** TO DO **
Write out, without any change, the lines in the material below that run from the line with "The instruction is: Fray" through the line with "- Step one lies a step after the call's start", both included.

** INFORMATION PROVIDED **

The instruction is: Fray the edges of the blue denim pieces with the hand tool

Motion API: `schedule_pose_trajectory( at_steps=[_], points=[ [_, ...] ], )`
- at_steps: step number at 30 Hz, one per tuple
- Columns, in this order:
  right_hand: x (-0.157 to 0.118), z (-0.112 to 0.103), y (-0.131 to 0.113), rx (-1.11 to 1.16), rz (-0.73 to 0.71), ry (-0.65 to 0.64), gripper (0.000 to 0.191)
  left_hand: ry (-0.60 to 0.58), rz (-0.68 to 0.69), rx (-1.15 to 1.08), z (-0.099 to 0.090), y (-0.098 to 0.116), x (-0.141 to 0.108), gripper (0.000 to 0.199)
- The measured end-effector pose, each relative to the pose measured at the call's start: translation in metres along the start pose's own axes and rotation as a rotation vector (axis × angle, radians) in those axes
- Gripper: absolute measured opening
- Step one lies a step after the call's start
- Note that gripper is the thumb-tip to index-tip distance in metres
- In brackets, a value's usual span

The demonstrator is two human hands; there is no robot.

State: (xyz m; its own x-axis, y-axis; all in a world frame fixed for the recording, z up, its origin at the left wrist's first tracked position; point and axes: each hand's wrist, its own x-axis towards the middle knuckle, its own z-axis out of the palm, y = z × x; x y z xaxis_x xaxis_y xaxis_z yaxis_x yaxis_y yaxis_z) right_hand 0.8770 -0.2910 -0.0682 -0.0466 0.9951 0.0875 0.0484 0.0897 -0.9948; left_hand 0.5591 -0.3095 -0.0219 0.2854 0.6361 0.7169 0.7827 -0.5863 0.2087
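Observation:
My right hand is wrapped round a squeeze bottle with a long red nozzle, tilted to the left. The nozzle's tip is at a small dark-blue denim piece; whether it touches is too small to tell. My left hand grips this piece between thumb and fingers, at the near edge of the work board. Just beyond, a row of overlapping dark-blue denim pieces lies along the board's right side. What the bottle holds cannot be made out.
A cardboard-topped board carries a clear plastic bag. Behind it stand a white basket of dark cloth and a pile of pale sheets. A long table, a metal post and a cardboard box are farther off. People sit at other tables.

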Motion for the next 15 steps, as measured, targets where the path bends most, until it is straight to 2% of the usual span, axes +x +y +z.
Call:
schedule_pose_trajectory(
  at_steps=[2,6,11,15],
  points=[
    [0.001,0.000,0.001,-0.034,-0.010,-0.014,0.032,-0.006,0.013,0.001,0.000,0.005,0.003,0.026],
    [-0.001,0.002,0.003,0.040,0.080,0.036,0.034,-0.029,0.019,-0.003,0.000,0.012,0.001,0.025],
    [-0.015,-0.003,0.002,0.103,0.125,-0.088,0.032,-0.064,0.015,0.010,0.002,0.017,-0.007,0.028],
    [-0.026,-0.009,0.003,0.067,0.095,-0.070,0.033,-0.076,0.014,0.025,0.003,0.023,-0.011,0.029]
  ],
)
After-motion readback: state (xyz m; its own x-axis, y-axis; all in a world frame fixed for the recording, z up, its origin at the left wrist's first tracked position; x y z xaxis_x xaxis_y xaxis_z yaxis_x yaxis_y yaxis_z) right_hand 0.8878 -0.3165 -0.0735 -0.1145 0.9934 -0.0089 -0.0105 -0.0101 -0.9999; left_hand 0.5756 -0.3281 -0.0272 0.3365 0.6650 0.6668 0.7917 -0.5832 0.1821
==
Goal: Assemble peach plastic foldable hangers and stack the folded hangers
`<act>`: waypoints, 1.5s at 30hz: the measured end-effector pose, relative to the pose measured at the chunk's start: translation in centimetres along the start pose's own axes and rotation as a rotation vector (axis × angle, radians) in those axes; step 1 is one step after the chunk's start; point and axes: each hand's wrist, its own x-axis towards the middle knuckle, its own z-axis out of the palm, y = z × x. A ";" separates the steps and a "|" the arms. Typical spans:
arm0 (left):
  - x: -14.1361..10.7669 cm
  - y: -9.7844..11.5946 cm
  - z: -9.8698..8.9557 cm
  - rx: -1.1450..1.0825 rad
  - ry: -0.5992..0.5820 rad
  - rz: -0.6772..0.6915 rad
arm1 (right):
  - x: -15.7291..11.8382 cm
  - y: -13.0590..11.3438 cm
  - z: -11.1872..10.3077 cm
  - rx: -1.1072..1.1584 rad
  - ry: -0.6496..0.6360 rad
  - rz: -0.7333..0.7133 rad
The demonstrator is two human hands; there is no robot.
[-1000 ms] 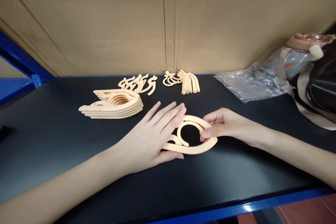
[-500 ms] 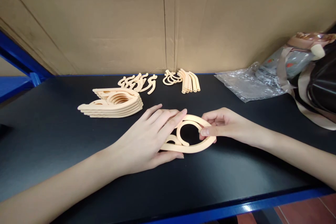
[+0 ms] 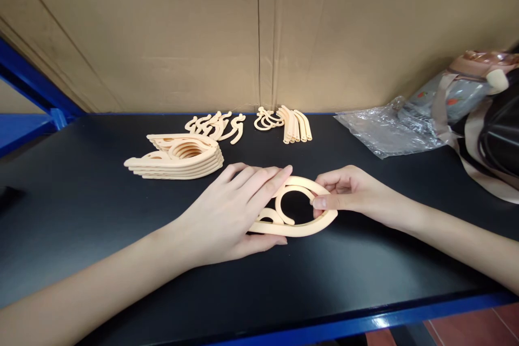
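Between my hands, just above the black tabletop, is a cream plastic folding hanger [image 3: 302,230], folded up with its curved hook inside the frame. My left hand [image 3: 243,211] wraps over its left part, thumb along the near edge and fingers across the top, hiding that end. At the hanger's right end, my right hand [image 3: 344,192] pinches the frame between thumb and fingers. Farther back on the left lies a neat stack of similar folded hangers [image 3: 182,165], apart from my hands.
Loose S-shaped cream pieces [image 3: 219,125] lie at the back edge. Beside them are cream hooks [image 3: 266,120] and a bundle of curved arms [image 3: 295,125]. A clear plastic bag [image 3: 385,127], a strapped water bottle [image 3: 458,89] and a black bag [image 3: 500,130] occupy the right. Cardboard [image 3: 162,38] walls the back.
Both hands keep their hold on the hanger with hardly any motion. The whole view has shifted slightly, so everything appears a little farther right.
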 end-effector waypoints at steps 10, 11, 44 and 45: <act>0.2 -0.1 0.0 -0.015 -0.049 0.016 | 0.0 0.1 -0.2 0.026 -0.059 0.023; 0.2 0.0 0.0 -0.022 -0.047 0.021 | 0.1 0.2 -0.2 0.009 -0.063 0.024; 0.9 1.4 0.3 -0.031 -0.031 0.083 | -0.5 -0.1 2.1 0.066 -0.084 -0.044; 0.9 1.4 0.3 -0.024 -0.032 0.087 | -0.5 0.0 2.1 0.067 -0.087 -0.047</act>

** EXERCISE SOLUTION **
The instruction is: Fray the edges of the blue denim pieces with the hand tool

Motion API: `schedule_pose_trajectory( at_steps=[_], points=[ [_, ...] ], )`
- at_steps: step number at 30 Hz, one per tuple
- Columns, in this order:
  right_hand: x (-0.157 to 0.118), z (-0.112 to 0.103), y (-0.131 to 0.113), rx (-1.11 to 1.16), rz (-0.73 to 0.71), ry (-0.65 to 0.64), gripper (0.000 to 0.191)
  left_hand: ry (-0.60 to 0.58), rz (-0.68 to 0.69), rx (-1.15 to 1.08), z (-0.099 to 0.090), y (-0.098 to 0.116), x (-0.141 to 0.108), gripper (0.000 to 0.199)
- The measured end-effector pose, each relative to the pose measured at the call's start: translation in metres along the start pose's own axes and rotation as a rotation vector (axis × angle, radians) in those axes
- Gripper: absolute measured opening
- Step one lies a step after the call's start

The reply to this exercise is complete.